WHAT THE EXERCISE ASKS
Every line of the data must be retyped exactly as it stands.

──────────

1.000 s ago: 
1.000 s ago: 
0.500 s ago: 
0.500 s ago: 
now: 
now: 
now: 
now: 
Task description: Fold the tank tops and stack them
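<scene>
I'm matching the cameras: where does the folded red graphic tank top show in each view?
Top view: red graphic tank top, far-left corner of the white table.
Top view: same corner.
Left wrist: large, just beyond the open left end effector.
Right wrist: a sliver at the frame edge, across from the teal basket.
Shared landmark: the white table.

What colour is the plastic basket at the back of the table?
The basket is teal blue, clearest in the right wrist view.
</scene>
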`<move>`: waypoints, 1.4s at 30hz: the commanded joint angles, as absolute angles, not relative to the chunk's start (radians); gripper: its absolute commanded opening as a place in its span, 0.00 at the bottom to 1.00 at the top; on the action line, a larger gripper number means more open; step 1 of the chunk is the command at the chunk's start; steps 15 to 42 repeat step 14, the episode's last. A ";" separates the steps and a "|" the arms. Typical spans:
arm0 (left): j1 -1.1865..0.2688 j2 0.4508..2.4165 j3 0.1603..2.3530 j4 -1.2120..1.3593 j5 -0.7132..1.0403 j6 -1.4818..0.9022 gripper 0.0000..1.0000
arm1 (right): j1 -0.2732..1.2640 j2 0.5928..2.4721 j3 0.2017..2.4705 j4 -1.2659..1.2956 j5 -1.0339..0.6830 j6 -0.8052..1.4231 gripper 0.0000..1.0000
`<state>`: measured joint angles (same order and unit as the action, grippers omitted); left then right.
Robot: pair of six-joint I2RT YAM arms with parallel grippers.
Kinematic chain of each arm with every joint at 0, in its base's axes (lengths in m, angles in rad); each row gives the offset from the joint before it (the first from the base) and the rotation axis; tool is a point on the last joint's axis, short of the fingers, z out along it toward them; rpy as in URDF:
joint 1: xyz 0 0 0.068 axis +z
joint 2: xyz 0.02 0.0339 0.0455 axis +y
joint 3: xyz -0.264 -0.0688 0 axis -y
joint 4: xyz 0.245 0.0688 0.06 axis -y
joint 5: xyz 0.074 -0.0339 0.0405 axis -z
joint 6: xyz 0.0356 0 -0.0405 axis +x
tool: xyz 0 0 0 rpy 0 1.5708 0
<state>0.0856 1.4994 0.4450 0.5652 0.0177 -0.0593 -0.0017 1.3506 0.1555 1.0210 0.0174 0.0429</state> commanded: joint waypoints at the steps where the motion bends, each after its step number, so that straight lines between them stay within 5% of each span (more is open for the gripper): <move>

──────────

SOLUTION TO THE EXERCISE
1.000 s ago: 
1.000 s ago: 
0.500 s ago: 
0.500 s ago: 
now: 
now: 
now: 
now: 
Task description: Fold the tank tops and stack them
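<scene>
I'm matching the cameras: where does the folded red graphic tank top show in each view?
Top view: red graphic tank top, far-left corner of the white table.
Top view: same corner.
Left wrist: large, just beyond the open left end effector.
Right wrist: a sliver at the frame edge, across from the teal basket.
Shared landmark: the white table.

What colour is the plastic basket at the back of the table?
The basket is teal blue, clearest in the right wrist view.
</scene>
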`<move>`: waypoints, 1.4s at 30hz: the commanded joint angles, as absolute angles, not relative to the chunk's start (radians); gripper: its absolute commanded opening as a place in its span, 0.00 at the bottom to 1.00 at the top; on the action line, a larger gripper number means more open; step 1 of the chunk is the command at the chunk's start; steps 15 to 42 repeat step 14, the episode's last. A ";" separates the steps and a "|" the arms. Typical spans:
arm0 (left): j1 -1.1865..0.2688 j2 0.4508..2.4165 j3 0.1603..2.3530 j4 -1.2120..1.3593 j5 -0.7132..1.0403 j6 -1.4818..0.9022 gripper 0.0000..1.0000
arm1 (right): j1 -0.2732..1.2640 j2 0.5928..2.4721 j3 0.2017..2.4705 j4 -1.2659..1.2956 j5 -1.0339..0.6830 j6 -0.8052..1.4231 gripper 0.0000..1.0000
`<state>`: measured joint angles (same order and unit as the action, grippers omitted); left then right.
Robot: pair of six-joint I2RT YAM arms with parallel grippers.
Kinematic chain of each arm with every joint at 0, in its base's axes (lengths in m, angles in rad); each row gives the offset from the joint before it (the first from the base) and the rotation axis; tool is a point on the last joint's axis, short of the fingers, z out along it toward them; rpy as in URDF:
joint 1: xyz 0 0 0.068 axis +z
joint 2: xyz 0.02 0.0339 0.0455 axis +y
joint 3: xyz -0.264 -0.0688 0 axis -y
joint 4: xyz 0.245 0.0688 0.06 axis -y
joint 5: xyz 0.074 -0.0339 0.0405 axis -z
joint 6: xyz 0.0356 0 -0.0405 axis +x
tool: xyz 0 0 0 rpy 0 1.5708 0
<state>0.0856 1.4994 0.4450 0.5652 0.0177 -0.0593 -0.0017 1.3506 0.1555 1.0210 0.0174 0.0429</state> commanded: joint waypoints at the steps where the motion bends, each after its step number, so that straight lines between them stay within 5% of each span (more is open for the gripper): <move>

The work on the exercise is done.